In personal finance and investing, the term share is used to describe a small equity share of a company that has made a stock offering to the public. A share of stock is essentially a tiny piece of ownership in the company that issued it. The total value of a public company should be closely reflected by the total value of all of its stock. Because a shareholder is a part owner in a company, she's often entitled to income when the company does well and is paid a dividend from her share holdings. The value of stock shares increase and decrease over time, depending on the performance of the company and demand for the company's stock from other investors.

Jacob

If shares sounds complicated why not simplify it? You and I have a company. We own half each, or you have 50 shares and I have 50 shares. We make a profit of £10000 (earnings). We keep £5000 (retained) in the company to buy new machinery etc. and split the other £5000 between us (dividend). The new machinery enables us to make more product which we sell to more customers and make even more profit. Surely the value of our shares has increased? I mean if we make £20000 profit this year we can use £10000 for further expansion and still pay ourselves £5k each in dividends. But then you get fed up and think this can't last, so we agree that you will sell your share to a friend. You think your share is worth £25k and so does your friend so he buys your shares (no money goes to the company). Your friend becomes the owner of half the company and looks forward to receiving his future dividends. You don't seem to realise companies are run by people and owned by people (sometimes they are the same people).

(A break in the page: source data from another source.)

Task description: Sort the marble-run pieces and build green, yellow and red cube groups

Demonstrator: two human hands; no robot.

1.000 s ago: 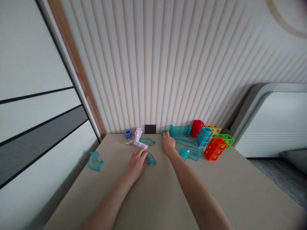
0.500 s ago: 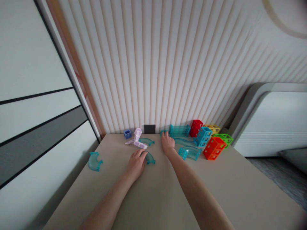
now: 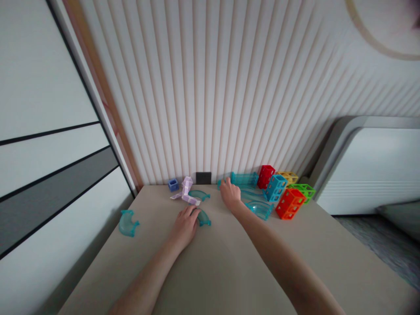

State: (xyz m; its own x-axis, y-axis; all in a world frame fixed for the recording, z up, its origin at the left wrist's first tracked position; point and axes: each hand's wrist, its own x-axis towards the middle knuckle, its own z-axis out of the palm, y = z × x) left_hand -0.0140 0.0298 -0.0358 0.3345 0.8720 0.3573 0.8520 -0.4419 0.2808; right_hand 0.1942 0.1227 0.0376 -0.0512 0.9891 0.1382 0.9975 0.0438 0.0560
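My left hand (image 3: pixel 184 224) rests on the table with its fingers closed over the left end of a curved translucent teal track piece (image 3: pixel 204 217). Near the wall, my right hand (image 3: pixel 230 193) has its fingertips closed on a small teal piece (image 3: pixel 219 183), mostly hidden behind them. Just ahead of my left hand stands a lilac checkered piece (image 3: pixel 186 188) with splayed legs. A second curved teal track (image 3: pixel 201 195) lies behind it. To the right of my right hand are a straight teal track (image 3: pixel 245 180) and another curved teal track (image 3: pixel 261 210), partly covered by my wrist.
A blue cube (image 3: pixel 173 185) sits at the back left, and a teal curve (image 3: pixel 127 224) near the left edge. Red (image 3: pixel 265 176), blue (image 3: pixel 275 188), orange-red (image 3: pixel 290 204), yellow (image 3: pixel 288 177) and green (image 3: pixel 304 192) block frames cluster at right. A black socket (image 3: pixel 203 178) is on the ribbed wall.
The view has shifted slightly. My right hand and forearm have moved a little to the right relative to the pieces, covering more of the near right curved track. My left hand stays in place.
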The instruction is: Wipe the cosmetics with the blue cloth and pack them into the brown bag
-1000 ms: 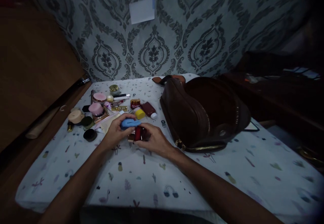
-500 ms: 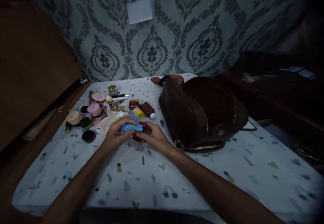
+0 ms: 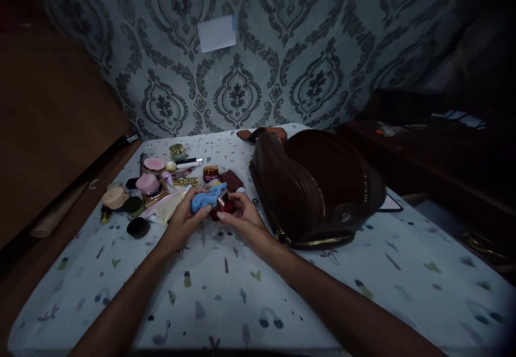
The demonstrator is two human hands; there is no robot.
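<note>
My left hand (image 3: 183, 218) is closed on a crumpled blue cloth (image 3: 205, 198), pressed against a small dark red item (image 3: 224, 207). My right hand (image 3: 242, 217) pinches that red item from the right side. Both hands rest low over the patterned white tablecloth (image 3: 282, 298), just left of a brown leather bag (image 3: 318, 187). Just behind my hands lie a dark red tube (image 3: 233, 180) and a red jar with a gold lid (image 3: 210, 173).
Several cosmetics lie at the left: pink compacts (image 3: 148, 183), a beige round case (image 3: 115, 197), a black round lid (image 3: 137, 227), a cream tube (image 3: 167, 209). A wooden panel (image 3: 52, 126) borders the left. Dark furniture (image 3: 435, 152) stands at the right. A white note (image 3: 216, 33) hangs on the wallpaper.
The blue cloth has been rubbed over the red item and now sits higher, bunched toward its top. My right hand has turned the item a little. The camera tilted down slightly.
</note>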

A company cannot decide to pay a dividend (the people who run it decide)

Raysor

shares don't work,it is actually the company's profit.A share in a company is one of the unit into which the capital of the company is divided.In simple,if you are doing sole trading business as your business gains means your gains and the business' loss means your loss and in public ltd. Co. ,company's loss means all shareholder 's loss and vice-versa.the dividend and loss depends on above concept.where sometimes the value of the share goes up and down or fluacluate,it all depends upon the performance of the company and demands of the share in the market.